**Exercise brief:**
Give back the listing underneath, unchanged and complete.

*** Opening Recorded information ***

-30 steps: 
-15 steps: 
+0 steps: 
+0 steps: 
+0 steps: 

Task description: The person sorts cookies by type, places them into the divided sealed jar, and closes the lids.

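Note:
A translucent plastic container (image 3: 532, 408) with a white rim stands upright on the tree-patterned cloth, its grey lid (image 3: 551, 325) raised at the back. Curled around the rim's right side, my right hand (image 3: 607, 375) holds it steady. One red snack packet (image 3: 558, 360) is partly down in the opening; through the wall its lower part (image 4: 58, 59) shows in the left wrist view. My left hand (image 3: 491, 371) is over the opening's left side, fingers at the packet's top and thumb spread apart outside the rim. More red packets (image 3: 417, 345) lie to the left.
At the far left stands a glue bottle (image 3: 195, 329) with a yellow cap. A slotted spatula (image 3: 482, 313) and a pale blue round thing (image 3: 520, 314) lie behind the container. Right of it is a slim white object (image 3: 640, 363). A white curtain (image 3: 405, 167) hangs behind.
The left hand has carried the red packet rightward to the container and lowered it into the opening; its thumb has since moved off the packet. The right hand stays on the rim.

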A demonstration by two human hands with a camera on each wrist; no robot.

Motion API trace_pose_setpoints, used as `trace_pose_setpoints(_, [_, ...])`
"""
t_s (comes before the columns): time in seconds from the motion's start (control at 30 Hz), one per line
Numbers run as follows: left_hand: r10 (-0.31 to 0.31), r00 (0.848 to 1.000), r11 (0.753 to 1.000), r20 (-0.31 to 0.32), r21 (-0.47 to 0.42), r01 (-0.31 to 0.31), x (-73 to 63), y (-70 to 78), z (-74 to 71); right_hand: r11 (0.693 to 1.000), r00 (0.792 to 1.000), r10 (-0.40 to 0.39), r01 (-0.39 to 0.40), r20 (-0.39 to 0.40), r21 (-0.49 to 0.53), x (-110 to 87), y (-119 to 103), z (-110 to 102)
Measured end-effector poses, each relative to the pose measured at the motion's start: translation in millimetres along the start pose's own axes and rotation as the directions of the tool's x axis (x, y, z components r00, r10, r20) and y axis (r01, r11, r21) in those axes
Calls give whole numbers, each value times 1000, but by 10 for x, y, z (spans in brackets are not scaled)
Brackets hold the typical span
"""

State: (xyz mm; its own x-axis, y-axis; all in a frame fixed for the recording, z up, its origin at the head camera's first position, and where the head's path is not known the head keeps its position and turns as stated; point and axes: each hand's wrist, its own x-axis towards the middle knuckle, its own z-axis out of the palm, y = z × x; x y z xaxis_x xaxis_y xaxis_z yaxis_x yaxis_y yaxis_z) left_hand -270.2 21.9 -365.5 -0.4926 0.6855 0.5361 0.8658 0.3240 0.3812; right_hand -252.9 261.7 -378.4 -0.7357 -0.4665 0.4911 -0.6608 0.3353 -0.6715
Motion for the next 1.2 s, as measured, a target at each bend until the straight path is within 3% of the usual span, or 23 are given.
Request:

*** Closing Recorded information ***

**Your response:**
-30 steps: 
-15 steps: 
+0 steps: 
+0 steps: 
+0 steps: 

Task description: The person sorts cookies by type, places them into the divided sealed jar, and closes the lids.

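Note:
A translucent plastic container (image 3: 532, 408) with a white rim stands upright on the tree-patterned cloth, its grey lid (image 3: 551, 325) raised at the back. Curled around the rim's right side, my right hand (image 3: 607, 375) holds it steady. One red snack packet (image 3: 558, 360) is partly down in the opening; through the wall its lower part (image 4: 58, 59) shows in the left wrist view. My left hand (image 3: 491, 371) is over the opening's left side, fingers at the packet's top and thumb spread apart outside the rim. More red packets (image 3: 417, 345) lie to the left.
At the far left stands a glue bottle (image 3: 195, 329) with a yellow cap. A slotted spatula (image 3: 482, 313) and a pale blue round thing (image 3: 520, 314) lie behind the container. Right of it is a slim white object (image 3: 640, 363). A white curtain (image 3: 405, 167) hangs behind.
The left hand has carried the red packet rightward to the container and lowered it into the opening; its thumb has since moved off the packet. The right hand stays on the rim.
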
A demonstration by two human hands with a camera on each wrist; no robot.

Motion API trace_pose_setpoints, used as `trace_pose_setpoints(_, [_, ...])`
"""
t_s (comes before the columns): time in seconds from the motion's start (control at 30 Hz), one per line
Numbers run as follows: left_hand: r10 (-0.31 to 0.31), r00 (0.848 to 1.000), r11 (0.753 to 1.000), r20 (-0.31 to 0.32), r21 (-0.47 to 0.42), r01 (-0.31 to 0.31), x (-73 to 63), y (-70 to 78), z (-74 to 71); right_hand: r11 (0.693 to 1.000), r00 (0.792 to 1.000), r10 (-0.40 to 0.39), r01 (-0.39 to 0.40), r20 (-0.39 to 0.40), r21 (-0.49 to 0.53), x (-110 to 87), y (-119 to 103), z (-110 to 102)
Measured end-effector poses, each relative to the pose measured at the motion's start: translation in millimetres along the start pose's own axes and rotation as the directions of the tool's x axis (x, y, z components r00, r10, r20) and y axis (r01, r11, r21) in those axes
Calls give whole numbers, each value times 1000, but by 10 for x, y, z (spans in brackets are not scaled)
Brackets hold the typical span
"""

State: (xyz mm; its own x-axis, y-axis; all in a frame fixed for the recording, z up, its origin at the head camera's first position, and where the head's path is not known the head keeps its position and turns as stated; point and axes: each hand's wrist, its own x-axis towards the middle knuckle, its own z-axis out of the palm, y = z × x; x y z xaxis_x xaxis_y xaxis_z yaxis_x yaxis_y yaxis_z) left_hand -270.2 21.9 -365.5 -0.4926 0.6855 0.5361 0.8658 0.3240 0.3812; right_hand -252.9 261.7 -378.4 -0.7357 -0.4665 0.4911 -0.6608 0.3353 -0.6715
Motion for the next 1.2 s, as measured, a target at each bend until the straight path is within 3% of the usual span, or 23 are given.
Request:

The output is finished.